• **Required work**
Somewhere below are a line with "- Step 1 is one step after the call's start" and a later line with "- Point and". Output exactly those lines and all lines between them.

----- The data

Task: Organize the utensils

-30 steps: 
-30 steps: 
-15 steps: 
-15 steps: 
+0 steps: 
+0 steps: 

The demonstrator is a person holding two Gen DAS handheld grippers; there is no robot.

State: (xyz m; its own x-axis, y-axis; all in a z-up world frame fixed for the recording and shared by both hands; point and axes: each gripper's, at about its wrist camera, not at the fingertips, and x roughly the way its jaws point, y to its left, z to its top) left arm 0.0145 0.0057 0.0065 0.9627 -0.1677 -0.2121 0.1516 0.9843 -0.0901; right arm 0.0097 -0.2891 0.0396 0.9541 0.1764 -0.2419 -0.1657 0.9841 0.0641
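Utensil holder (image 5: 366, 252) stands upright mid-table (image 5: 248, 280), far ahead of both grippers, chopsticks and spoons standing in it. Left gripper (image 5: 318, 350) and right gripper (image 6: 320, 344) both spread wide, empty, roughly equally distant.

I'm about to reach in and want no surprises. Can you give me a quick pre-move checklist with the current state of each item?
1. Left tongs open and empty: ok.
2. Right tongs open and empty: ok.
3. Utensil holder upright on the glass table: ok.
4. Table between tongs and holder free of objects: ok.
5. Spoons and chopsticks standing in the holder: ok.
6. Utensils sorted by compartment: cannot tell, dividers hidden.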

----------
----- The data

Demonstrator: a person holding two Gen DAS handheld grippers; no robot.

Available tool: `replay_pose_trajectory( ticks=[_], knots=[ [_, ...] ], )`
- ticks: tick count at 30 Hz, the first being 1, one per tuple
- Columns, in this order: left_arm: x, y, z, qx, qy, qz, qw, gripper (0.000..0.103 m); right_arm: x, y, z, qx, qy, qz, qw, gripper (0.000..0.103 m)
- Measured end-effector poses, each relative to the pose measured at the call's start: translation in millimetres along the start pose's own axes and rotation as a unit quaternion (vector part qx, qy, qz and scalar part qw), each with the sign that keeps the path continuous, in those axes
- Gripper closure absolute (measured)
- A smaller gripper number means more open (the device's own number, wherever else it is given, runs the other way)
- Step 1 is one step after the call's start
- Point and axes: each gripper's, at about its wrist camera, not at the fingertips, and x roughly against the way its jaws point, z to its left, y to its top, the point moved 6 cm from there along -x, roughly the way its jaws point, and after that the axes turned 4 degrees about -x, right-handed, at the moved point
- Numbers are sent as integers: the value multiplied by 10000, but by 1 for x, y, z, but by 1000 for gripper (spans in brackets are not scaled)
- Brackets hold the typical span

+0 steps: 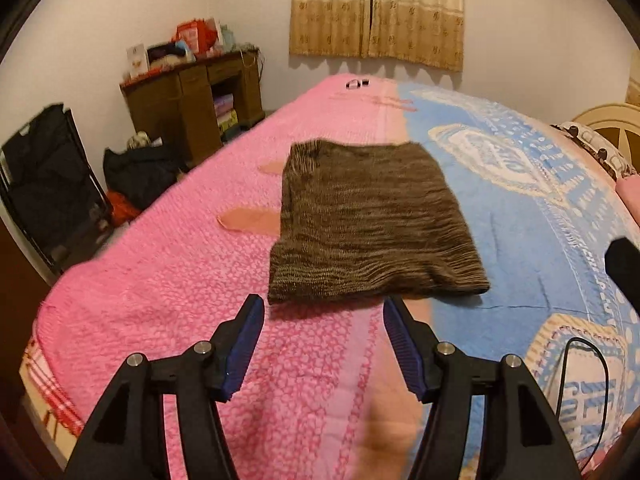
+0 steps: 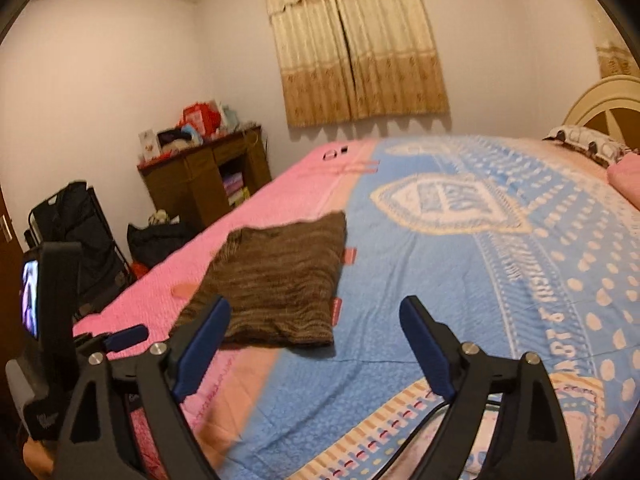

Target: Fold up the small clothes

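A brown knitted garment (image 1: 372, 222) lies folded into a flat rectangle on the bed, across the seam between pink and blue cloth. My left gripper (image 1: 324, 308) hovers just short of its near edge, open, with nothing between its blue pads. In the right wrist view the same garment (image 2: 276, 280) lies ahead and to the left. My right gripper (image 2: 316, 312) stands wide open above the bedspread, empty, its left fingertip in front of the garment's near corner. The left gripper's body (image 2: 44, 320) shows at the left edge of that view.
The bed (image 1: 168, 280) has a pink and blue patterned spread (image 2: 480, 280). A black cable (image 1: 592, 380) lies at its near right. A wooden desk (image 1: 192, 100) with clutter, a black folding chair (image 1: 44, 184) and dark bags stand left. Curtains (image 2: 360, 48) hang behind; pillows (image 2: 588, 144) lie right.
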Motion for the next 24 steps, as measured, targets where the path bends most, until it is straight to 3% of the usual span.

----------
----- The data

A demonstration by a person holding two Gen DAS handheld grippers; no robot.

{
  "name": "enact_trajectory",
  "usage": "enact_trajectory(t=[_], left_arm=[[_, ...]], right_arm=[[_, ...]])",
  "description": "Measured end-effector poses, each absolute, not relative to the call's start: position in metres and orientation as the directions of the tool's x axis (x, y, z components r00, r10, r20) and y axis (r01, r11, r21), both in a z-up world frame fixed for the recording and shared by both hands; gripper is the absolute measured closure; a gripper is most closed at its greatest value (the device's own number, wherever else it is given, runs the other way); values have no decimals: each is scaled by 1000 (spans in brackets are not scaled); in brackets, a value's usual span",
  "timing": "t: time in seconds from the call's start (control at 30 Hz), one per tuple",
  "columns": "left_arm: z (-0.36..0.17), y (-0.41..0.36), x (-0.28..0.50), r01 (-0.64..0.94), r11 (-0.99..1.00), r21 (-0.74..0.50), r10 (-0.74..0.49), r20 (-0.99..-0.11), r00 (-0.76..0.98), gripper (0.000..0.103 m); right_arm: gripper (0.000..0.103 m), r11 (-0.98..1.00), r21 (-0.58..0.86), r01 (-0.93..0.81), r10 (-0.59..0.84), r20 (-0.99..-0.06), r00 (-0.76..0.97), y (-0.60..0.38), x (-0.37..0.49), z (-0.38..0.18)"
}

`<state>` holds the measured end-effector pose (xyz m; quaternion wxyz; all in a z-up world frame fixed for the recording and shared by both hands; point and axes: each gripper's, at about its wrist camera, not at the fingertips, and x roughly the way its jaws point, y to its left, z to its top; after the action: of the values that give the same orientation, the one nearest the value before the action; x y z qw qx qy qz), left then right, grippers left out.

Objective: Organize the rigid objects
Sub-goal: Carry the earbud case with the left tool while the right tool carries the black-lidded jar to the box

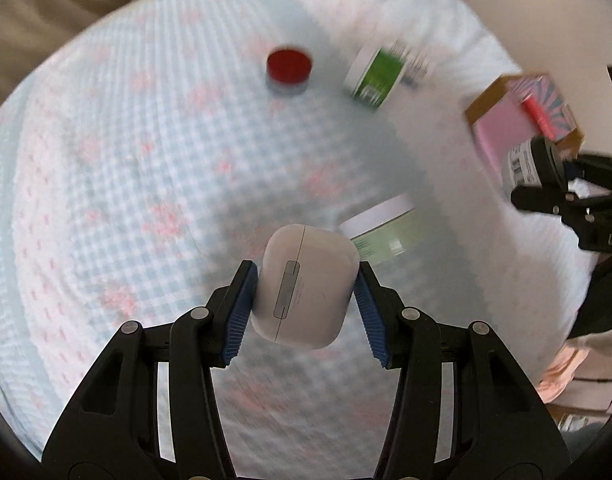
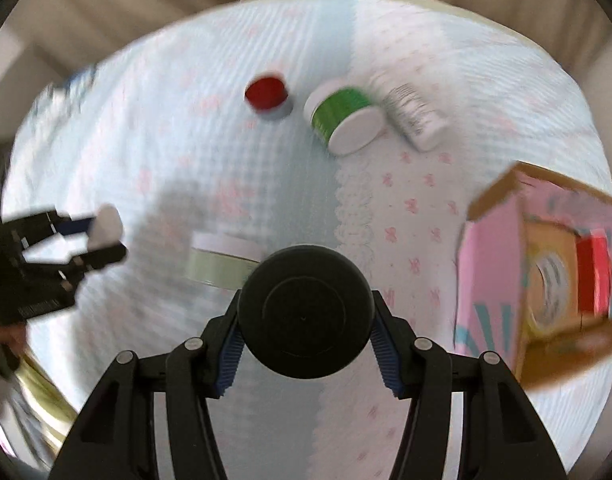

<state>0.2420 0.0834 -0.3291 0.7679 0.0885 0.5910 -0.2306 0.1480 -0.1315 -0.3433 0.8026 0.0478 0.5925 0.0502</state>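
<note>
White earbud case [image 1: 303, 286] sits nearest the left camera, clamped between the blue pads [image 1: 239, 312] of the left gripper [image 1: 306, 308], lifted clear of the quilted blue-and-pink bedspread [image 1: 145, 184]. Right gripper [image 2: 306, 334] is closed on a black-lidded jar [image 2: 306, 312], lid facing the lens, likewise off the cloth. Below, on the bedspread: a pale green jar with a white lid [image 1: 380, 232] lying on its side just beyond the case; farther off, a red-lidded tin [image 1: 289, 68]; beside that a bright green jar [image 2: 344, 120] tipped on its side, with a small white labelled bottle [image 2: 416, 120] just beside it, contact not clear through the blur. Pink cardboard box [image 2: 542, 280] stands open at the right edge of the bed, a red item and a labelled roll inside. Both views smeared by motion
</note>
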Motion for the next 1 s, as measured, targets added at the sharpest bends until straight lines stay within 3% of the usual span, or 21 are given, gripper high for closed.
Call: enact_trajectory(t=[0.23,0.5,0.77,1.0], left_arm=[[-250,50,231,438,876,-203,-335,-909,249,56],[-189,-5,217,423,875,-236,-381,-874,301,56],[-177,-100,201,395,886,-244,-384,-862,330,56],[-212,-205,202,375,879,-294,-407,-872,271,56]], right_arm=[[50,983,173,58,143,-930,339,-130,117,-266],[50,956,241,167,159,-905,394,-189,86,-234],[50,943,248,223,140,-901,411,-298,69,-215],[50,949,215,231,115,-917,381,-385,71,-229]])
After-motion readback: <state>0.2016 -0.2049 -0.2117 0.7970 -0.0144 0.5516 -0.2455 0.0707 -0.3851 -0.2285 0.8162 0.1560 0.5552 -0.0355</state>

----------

• **Completed exercise**
- Step 1 is one step after the call's start
- Point and axes: each gripper's, at about its wrist camera, not at the fingertips, and x roughly against the way its jaws point, z to its left, y to its top, the point moved 6 cm from there along -x, roughly the way its jaws point, and after that the axes turned 4 degrees about -x, right-handed, at the moved point

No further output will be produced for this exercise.